Work request> Find the line containing "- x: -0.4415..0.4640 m" in the records below. Copy exactly that line and each one after it, ending at the line containing "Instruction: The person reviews", and nothing more.
---------- Input
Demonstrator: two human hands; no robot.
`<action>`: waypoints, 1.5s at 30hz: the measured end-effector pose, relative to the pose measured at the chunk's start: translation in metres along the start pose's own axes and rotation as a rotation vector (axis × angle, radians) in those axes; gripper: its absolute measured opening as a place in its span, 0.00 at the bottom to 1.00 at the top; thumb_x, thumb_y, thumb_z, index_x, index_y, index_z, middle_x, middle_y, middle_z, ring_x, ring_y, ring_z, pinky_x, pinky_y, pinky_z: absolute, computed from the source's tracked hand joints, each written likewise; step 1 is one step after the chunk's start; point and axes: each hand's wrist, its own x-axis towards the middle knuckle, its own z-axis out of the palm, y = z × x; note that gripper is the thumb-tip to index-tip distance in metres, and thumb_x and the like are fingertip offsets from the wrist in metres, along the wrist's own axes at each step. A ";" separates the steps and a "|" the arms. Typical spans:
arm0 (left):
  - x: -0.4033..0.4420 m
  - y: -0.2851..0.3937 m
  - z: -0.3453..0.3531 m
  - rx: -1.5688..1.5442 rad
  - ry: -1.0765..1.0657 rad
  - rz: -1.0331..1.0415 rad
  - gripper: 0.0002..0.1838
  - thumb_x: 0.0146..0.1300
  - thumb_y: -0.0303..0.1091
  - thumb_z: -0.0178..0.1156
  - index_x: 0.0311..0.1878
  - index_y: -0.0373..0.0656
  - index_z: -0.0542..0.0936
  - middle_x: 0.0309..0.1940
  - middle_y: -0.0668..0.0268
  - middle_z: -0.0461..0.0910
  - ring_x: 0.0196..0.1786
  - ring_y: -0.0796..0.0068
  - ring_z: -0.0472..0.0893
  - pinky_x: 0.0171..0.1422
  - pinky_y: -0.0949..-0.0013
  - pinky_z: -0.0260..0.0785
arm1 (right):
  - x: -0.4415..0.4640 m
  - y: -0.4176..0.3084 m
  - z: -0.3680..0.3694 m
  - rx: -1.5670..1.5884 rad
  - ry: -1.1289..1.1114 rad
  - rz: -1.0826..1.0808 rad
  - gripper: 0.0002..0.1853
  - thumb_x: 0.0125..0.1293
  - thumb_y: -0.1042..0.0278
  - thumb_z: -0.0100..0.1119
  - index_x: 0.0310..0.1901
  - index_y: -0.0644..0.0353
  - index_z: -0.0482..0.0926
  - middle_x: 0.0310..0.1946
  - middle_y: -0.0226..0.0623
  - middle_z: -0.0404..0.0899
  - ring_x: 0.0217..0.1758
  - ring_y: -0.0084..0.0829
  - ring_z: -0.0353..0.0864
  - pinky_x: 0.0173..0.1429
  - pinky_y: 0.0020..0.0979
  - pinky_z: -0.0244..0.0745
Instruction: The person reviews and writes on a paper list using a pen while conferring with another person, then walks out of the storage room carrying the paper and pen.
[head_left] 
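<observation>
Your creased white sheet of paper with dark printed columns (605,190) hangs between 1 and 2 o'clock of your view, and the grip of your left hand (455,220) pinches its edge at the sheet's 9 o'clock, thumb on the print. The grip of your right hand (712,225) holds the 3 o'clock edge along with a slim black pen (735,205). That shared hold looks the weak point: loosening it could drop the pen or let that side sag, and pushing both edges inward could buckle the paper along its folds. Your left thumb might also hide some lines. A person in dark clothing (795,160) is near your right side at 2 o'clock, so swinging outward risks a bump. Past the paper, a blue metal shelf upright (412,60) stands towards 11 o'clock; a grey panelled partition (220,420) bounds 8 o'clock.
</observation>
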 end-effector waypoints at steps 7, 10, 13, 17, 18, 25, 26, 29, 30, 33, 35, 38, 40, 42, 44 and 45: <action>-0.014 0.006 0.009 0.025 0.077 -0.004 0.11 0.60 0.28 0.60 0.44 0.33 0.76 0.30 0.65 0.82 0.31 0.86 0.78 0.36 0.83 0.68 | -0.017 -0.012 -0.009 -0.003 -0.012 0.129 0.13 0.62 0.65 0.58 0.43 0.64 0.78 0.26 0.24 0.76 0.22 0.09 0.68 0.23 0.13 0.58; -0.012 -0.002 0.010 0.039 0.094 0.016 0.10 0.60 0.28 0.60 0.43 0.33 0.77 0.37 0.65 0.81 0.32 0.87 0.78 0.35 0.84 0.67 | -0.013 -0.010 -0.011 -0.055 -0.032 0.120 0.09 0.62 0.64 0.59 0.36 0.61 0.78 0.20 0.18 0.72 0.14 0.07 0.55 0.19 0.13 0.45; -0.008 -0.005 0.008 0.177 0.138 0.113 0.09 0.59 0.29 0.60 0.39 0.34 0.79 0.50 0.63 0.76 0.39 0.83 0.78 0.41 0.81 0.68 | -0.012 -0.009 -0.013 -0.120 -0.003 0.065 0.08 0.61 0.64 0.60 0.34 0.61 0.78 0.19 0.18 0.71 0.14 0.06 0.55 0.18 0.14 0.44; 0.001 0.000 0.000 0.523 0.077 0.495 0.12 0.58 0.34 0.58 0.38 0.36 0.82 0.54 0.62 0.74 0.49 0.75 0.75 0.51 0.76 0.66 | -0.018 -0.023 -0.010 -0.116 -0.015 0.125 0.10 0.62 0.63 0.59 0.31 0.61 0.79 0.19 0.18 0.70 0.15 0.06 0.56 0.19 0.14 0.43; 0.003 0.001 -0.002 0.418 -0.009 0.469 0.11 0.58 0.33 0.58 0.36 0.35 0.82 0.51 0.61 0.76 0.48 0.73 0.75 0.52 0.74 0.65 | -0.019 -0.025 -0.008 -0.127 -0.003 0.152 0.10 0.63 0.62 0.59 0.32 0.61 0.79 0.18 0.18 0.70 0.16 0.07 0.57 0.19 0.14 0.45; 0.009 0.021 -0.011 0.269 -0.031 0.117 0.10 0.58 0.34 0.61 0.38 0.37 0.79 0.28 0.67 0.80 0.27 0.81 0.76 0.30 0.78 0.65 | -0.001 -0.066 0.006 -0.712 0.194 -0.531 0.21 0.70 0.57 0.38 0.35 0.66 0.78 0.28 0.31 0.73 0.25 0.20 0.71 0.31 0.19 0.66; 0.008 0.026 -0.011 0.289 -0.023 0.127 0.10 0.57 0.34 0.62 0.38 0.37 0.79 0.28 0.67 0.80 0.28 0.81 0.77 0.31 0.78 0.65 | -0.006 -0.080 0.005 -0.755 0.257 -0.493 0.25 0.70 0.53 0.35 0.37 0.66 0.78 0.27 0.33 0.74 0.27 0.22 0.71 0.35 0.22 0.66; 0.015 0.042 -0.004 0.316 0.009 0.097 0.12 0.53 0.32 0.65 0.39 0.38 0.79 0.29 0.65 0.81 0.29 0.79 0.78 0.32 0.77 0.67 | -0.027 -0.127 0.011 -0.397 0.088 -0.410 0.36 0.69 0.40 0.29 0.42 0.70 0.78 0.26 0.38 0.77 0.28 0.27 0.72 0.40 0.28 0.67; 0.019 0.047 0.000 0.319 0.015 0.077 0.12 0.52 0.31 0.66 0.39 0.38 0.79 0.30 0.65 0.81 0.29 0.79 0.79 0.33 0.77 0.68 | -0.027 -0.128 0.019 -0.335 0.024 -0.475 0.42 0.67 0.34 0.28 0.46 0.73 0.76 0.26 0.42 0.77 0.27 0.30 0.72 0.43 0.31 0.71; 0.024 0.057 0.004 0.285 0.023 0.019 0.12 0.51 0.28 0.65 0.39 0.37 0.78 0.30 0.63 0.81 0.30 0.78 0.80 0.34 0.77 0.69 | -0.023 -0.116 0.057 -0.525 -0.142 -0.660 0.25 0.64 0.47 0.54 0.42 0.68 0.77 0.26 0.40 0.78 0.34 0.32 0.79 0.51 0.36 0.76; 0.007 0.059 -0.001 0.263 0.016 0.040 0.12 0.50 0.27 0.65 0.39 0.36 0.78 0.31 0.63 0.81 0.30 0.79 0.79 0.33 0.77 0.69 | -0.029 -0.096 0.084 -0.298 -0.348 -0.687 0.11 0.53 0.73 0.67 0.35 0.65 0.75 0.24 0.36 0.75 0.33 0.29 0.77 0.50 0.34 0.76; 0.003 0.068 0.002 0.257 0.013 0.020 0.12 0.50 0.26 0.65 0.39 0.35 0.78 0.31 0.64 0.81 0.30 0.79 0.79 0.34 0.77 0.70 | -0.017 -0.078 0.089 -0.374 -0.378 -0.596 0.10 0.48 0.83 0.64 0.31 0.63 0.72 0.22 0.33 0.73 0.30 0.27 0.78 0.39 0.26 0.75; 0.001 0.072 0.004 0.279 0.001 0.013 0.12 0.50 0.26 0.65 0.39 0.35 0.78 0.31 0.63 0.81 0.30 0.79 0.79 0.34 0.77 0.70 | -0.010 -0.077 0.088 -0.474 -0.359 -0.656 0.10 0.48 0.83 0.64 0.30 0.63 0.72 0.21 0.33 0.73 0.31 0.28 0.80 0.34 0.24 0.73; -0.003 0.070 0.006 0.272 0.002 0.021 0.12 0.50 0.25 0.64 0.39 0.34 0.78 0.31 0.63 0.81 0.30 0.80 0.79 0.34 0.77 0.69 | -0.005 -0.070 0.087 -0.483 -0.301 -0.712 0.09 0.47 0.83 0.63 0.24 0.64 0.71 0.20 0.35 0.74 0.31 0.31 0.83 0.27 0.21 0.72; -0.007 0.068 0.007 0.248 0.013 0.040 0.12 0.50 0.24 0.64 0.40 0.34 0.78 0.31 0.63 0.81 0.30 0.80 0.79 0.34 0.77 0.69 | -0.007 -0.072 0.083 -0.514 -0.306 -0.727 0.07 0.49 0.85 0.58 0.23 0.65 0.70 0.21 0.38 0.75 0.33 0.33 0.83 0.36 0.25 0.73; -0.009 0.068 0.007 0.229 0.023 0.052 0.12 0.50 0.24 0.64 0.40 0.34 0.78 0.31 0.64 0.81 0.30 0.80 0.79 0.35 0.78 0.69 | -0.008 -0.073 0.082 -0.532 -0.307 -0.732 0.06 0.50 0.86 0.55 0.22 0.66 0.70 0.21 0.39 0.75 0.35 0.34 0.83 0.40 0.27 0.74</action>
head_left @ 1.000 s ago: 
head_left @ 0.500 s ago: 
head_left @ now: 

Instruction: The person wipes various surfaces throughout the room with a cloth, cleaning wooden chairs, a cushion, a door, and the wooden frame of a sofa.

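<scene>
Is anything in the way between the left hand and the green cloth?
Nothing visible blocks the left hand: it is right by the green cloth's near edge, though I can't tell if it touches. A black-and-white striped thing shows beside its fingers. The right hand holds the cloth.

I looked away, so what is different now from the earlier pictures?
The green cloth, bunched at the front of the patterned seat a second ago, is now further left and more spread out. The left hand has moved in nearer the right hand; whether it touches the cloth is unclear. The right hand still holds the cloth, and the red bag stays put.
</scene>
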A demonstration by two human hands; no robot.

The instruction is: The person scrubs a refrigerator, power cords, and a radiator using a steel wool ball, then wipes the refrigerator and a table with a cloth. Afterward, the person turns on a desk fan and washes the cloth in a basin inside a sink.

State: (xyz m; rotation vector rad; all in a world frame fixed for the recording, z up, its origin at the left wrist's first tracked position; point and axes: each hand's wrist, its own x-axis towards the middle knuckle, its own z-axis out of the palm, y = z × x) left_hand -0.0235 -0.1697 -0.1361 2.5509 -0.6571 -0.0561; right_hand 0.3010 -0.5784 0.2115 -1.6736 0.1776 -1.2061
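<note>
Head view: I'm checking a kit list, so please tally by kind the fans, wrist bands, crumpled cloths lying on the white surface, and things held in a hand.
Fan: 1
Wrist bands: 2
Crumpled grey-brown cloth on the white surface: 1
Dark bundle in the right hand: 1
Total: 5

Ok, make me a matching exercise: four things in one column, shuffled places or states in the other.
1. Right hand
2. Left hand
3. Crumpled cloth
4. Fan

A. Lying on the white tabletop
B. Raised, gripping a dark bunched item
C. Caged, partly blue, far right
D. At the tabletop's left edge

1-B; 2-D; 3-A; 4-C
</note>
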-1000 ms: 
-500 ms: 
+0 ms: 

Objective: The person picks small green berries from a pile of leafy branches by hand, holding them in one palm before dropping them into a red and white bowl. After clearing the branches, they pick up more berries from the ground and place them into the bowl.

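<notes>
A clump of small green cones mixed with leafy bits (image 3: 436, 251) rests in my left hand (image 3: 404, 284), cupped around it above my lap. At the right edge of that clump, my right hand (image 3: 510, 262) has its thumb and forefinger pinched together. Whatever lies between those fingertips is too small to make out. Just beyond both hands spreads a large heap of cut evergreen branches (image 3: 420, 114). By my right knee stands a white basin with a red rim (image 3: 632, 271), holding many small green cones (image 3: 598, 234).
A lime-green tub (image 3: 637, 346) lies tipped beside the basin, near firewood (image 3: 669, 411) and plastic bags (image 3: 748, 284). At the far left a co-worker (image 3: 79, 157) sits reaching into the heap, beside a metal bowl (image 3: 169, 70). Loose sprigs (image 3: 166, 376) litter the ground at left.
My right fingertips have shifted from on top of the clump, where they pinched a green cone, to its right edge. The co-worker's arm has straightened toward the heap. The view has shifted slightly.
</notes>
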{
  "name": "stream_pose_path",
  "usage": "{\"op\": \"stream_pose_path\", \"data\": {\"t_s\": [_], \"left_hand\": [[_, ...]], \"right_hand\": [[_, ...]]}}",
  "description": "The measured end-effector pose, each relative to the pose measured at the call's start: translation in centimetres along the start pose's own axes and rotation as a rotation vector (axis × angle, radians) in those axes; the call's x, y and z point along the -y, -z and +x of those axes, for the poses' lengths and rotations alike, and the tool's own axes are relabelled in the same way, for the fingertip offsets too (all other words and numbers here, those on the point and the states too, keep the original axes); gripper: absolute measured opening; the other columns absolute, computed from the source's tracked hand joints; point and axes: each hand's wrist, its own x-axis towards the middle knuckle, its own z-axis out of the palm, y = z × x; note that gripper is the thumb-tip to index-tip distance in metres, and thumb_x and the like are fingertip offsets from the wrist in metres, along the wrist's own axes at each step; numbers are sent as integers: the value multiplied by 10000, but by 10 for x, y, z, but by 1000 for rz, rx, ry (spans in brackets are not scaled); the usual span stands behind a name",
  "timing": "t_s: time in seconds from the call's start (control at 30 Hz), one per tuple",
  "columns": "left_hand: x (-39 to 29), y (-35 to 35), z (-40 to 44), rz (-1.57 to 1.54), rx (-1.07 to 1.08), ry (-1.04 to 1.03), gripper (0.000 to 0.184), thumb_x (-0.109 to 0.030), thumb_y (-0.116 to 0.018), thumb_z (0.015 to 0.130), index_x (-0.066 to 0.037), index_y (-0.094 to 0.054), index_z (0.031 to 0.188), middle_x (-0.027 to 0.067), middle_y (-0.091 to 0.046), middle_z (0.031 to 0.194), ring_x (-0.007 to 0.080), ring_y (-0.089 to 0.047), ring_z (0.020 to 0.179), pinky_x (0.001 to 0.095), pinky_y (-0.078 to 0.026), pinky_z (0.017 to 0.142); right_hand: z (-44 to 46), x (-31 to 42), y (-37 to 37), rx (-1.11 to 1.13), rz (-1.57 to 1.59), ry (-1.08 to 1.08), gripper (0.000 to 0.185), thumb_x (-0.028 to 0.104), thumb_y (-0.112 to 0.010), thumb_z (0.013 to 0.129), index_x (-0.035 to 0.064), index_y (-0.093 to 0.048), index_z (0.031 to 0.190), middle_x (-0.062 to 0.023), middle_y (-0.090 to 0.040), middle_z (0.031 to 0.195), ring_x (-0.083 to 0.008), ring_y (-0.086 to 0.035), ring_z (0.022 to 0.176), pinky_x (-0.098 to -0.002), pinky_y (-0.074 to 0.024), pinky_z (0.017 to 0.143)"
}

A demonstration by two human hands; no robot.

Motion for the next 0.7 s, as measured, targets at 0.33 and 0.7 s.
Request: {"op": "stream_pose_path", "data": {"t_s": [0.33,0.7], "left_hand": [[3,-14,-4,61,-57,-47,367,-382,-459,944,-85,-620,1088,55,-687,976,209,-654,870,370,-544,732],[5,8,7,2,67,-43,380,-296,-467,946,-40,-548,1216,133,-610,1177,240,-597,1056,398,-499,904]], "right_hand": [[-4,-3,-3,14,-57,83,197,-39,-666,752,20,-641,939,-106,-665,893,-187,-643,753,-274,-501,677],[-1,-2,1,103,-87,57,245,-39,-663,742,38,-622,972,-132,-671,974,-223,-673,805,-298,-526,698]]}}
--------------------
Solution to the exercise>
  - x: -0.4415..0.4640 m
  - y: -0.4176..0.3084 m
  - z: -0.3680..0.3694 m
  - rx: -1.5670..1.5884 rad
  - ry: -1.1289..1.1114 rad
  - rz: -1.0826..1.0808 rad
  - gripper: 0.0002..0.1853
  - thumb_x: 0.0125..0.1293
  - thumb_y: -0.1042..0.0278
  - thumb_z: -0.0100..0.1119
  - index_x: 0.0310..0.1901
  - index_y: -0.0644..0.0353
  - index_z: -0.0482..0.0926
  - middle_x: 0.0310..0.1946
  - middle_y: -0.0226..0.0623
  - middle_z: -0.0404..0.0899
  - ring_x: 0.0217..0.1758
  - ring_y: -0.0084..0.0829
  - ring_z: -0.0353..0.0864
  - pinky_x: 0.0173..0.1429
  - pinky_y: 0.0020..0.0979
  - pinky_z: -0.0244..0.0745
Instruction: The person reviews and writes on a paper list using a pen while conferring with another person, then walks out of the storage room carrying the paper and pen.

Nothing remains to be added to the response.